Problems requiring an interdisciplinary approach include:

  • urinary incontinence (stress and urge),
  • pelvic organ prolapse (prolapse),
  • recurrent urinary tract infections,
  • pelvic pain (chronic pelvic pain),
  • sexual dysfunctions (e.g. dyspareunia).

 

In clinical practice a team approach is often used, in which the urologist and gynecologist jointly determine the treatment strategy. This particularly applies to cases requiring simultaneous correction of anatomical structures and restoration of proper pelvic floor muscle function.

Urology – when urological problems affect women

Although urology is traditionally associated with treating men, women constitute a significant portion of patients. This is due to the anatomical structure – a shorter urethra and the proximity of the urethral and vaginal openings favor infections and functional disorders.

 

The most common urological problems in women include:

  • recurrent urinary tract infections,
  • stress and urge urinary incontinence,
  • overactive bladder (OAB),
  • voiding dysfunction,
  • bladder pain (painful bladder syndrome / interstitial cystitis).

 

Factors that increase the risk of these conditions include:

  • pregnancy and childbirth,
  • menopause (hormonal changes),
  • pelvic floor muscle weakness,
  • previous gynecological surgeries,
  • chronic increased intra-abdominal pressure.

 

Contemporary approaches to treating women take into account not only pharmacological and surgical therapy, but also functional rehabilitation and education on prevention.

Urology and urogynecological physiotherapy – where is the boundary?

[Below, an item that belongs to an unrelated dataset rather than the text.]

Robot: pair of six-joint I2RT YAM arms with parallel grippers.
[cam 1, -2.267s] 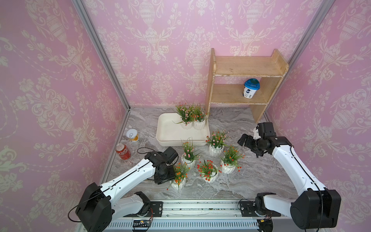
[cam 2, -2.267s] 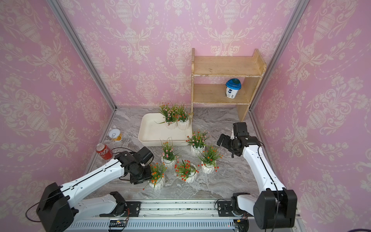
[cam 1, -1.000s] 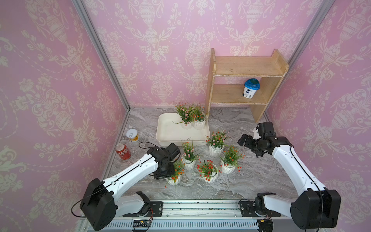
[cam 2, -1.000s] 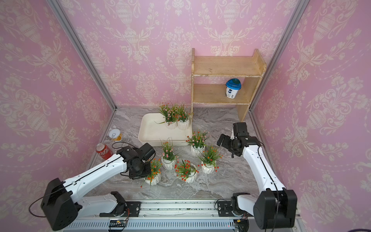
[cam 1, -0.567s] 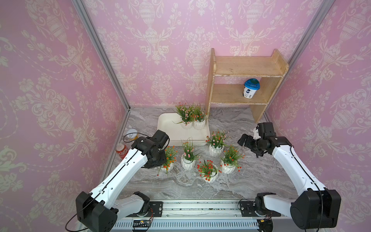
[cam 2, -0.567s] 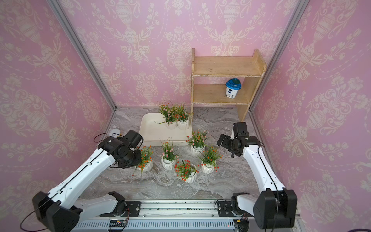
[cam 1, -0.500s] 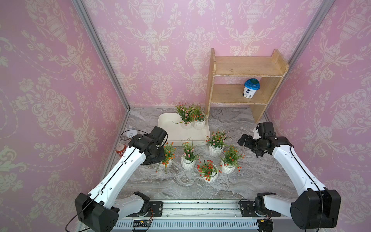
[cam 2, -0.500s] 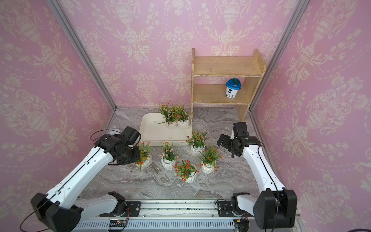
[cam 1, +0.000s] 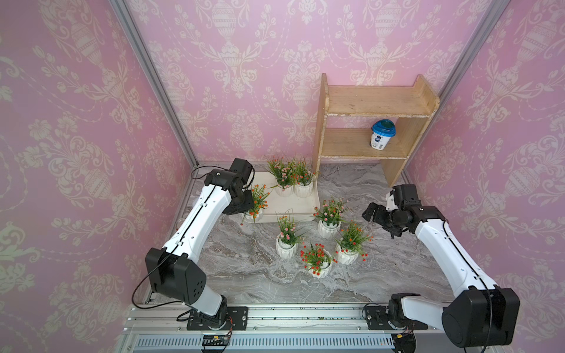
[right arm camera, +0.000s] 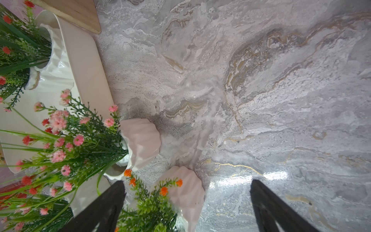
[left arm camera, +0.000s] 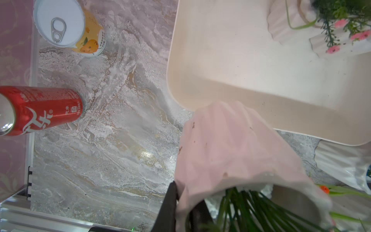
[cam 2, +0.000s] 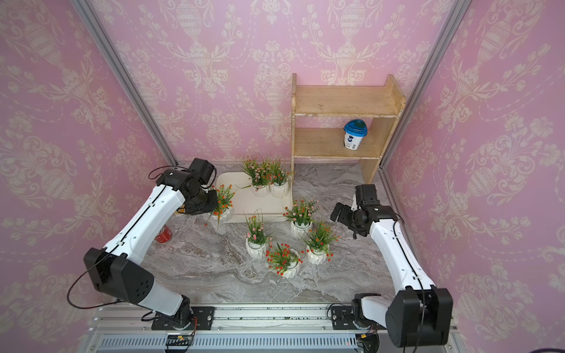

The boundary between urology and urogynecological physiotherapy is functional and is based on the cause of the disorders. The urologist primarily deals with medical diagnostics, pharmacological treatment, and surgical interventions, whereas the urogynecological physiotherapist focuses on restoring the proper function of muscles, fascia, and movement patterns.

 

Urogynecological physiotherapy is used in situations such as:

  • muscle-based stress urinary incontinence,
  • pelvic organ prolapse in early stages,
  • pelvic pain related to muscle tension,
  • pelvic floor muscle coordination disorders,
  • recovery after childbirth and surgical procedures.

 

On the other hand, a urological intervention is necessary in the case of:

  • structural changes requiring surgical treatment,
  • oncological diseases,
  • severe voiding disorders of neurological origin,
  • infections requiring pharmacological treatment.

 

Optimal therapeutic effects are achieved through collaboration between both specialists. The interdisciplinary model allows simultaneous treatment of the causes and consequences of disorders, which is crucial in chronic and functional conditions.

 

A modern approach to the treatment of urological disorders

Contemporary medicine increasingly uses methods that support the treatment of urological disorders, particularly in women, where tissue quality and pelvic floor function play an important role. Among the available solutions are:

  • urogynecological physiotherapy – improvement of pelvic floor muscle function,
  • gynecological laser therapy – stimulation of mucosal regeneration and improvement of tissue tone,
  • microneedle radiofrequency – collagen remodeling and improvement of tissue elasticity,
  • regenerative procedures using platelet-rich plasma (PRP),
  • technologies supporting the treatment of urinary incontinence and improvement of bladder function.

 

These methods complement conventional treatment and are used especially in functional disorders and in the prevention of progression of changes.